Кириллов трясся как в лихорадке. Это объявление и какая-то особенная внезапная мысль о нем, казалось, вдруг поглотила его всего, как будто какой-то исход, куда стремительно ударился, хоть на минутку, измученный дух его:
— Кому объявляю? Хочу знать, кому?
— Никому, всем, первому, который прочтет. К чему определенность? Всему миру!
— Всему миру? Браво! И чтобы не надо раскаяния. Не хочу, чтобы раскаиваться; и не хочу к начальству!
— Да нет же, не надо, к черту начальство! да пишите же, если вы серьезно!.. — истерически прикрикнул Петр Степанович.
— Стой! я хочу сверху рожу с высунутым языком.
— Э, вздор! — озлился Петр Степанович. — И без рисунка можно всё это выразить одним тоном.
— Тоном? Это хорошо. Да, тоном, тоном! Диктуй тоном.
«Я, Алексей Кириллов, — твердо и повелительно диктовал Петр Степанович, нагнувшись над плечом Кириллова и следя за каждою буквой, которую тот выводил трепетавшею от волнения рукой, — я, Кириллов, объявляю, что сегодня… октября, ввечеру, в восьмом часу, убил студента Шатова, за предательство, в парке, и за донос о прокламациях и о Федьке, который у нас обоих, в доме Филиппова, тайно квартировал и ночевал десять дней. Убиваю же сам себя сегодня из револьвера не потому, что раскаиваюсь и вас боюсь, а потому, что имел за границей намерение прекратить свою жизнь».

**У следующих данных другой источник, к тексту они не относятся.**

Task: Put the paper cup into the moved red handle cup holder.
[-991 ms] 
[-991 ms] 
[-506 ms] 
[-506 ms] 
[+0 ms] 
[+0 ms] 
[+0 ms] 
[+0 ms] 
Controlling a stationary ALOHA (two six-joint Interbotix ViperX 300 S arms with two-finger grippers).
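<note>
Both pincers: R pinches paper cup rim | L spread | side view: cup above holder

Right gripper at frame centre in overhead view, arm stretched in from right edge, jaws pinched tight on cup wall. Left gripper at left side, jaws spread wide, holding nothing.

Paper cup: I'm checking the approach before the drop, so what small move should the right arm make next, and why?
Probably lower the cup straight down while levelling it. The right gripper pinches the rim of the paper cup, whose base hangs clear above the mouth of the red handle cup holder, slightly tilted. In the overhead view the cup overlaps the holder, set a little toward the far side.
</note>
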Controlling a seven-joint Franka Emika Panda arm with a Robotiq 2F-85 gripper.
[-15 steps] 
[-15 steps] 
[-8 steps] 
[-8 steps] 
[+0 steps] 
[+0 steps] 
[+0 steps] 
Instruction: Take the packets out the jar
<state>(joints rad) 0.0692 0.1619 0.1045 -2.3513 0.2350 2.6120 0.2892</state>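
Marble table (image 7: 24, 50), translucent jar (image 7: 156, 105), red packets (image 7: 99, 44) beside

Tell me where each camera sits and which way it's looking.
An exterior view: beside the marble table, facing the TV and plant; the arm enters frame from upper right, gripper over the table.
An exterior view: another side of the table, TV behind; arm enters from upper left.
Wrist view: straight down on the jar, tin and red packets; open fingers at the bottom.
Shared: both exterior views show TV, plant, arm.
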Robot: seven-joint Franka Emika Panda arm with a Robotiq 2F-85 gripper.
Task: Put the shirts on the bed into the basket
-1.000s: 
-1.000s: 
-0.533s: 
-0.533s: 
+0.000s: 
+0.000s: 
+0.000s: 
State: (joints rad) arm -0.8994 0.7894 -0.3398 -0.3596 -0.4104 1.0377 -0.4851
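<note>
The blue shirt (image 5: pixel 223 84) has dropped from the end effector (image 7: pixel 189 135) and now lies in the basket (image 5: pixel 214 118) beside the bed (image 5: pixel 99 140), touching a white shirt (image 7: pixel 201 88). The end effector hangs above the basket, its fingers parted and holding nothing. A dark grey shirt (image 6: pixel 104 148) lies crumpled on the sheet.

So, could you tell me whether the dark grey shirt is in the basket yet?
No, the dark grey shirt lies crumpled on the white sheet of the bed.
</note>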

— Только? — с удивлением и с негодованием воскликнул Кириллов.
— Ни слова больше! — махнул рукой Петр Степанович, норовя вырвать у него документ.
— Стой! — крепко наложил на бумагу свою руку Кириллов, — стой, вздор! Я хочу, с кем убил. Зачем Федька? А пожар? Я всё хочу и еще изругать хочу, тоном, тоном!